*About this task*
Report how many lines in the listing below include the string "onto", and write nothing more.
= = = = = = =
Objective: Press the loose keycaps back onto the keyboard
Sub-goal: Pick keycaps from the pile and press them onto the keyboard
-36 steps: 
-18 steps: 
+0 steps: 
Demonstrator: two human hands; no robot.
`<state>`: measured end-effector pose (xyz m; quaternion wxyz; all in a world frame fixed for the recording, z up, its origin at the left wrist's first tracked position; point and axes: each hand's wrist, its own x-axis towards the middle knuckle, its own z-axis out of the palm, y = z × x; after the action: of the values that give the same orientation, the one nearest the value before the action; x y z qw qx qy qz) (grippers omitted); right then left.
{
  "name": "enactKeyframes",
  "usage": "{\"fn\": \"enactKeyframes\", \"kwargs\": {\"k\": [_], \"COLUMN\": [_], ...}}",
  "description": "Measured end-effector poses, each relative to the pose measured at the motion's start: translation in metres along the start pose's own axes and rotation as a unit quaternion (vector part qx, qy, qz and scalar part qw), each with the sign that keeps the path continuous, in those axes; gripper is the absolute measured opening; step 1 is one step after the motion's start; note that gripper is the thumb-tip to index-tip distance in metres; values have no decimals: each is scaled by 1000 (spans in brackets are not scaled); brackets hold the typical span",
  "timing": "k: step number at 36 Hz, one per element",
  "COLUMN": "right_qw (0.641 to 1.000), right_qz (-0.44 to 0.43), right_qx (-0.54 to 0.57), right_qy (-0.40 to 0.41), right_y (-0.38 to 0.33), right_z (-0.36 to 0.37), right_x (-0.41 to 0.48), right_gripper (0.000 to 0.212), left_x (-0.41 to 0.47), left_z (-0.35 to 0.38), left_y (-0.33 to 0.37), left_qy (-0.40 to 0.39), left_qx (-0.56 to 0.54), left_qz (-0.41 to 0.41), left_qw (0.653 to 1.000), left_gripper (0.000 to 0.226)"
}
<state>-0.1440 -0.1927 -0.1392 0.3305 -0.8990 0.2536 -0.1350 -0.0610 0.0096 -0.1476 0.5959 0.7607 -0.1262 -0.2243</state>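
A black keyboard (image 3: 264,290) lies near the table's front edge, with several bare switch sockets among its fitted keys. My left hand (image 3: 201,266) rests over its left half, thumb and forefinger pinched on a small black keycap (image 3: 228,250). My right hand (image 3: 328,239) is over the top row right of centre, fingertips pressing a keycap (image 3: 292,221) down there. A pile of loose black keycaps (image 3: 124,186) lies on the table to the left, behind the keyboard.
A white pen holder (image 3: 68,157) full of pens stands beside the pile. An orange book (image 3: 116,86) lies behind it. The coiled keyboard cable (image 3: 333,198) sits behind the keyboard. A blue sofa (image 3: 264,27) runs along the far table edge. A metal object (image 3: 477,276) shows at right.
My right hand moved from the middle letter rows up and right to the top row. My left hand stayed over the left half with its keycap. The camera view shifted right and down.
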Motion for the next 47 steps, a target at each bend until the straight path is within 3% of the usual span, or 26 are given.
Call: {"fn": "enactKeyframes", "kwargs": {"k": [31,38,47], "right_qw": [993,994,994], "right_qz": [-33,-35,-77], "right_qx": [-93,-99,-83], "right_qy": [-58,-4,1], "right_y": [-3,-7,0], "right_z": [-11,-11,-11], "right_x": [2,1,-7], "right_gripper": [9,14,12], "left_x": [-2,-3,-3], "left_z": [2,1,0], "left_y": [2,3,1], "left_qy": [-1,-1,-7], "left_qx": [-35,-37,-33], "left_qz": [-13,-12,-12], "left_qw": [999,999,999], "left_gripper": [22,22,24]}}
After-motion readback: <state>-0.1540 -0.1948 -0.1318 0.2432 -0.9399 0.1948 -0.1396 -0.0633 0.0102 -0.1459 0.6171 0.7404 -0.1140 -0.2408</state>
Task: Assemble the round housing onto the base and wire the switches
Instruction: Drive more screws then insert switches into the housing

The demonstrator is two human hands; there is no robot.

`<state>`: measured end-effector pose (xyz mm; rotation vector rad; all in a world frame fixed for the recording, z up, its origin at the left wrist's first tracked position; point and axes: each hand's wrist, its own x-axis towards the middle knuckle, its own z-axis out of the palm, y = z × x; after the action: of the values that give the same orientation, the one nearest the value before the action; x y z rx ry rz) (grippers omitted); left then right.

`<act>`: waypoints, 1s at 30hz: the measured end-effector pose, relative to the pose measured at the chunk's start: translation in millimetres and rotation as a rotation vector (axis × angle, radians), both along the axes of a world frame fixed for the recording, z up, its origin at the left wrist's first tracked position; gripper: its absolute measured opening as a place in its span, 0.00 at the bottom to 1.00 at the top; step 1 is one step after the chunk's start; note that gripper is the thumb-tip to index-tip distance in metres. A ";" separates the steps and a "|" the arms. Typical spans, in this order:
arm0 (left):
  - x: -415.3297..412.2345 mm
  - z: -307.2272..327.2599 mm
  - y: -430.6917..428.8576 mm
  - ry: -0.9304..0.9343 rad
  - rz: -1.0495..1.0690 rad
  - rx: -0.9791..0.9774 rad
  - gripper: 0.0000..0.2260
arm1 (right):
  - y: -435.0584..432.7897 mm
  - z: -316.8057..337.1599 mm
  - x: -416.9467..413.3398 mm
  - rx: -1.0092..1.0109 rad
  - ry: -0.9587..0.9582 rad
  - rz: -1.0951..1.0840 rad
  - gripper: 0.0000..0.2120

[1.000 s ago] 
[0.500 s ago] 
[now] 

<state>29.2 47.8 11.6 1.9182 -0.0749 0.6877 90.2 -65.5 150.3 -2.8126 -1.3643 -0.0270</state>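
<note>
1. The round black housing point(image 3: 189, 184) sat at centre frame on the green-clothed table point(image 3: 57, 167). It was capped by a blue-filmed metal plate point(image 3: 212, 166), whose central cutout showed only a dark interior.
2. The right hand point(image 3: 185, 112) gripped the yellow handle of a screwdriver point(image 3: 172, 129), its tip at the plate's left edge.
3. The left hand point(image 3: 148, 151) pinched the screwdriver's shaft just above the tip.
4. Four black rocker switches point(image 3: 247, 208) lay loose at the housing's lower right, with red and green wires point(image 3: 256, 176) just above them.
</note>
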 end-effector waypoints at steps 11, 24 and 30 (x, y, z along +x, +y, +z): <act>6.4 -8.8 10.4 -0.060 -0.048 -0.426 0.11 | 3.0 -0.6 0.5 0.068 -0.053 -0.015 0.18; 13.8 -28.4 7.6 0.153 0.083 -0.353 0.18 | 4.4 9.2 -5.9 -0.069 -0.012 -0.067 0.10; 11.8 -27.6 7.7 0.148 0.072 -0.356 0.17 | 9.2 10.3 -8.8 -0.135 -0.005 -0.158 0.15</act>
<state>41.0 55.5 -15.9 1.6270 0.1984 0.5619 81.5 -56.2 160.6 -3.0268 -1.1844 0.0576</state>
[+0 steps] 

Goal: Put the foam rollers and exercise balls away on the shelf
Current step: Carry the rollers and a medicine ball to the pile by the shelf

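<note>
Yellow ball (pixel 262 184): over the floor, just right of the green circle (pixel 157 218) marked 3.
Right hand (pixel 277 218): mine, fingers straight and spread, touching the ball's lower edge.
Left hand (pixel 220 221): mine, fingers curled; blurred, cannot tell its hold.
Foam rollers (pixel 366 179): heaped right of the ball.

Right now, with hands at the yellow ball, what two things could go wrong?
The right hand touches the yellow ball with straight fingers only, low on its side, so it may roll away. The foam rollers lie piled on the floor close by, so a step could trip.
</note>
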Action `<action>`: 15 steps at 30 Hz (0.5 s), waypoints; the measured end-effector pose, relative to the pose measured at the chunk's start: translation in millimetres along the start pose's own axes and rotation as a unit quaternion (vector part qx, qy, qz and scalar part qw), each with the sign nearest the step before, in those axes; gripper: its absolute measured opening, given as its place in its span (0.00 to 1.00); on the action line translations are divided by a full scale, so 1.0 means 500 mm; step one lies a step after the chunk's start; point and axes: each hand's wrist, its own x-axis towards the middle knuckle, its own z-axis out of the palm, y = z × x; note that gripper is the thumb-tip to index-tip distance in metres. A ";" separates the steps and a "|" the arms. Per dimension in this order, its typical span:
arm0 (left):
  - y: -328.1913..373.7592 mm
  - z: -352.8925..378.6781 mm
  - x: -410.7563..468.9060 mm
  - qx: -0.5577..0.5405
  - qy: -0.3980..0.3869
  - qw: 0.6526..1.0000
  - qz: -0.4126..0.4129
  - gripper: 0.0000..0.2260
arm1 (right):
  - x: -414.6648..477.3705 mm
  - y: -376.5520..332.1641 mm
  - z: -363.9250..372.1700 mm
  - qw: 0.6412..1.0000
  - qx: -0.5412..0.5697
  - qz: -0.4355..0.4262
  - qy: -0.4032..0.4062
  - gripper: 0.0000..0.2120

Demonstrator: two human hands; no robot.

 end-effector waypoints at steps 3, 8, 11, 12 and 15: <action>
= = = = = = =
*Answer space*
3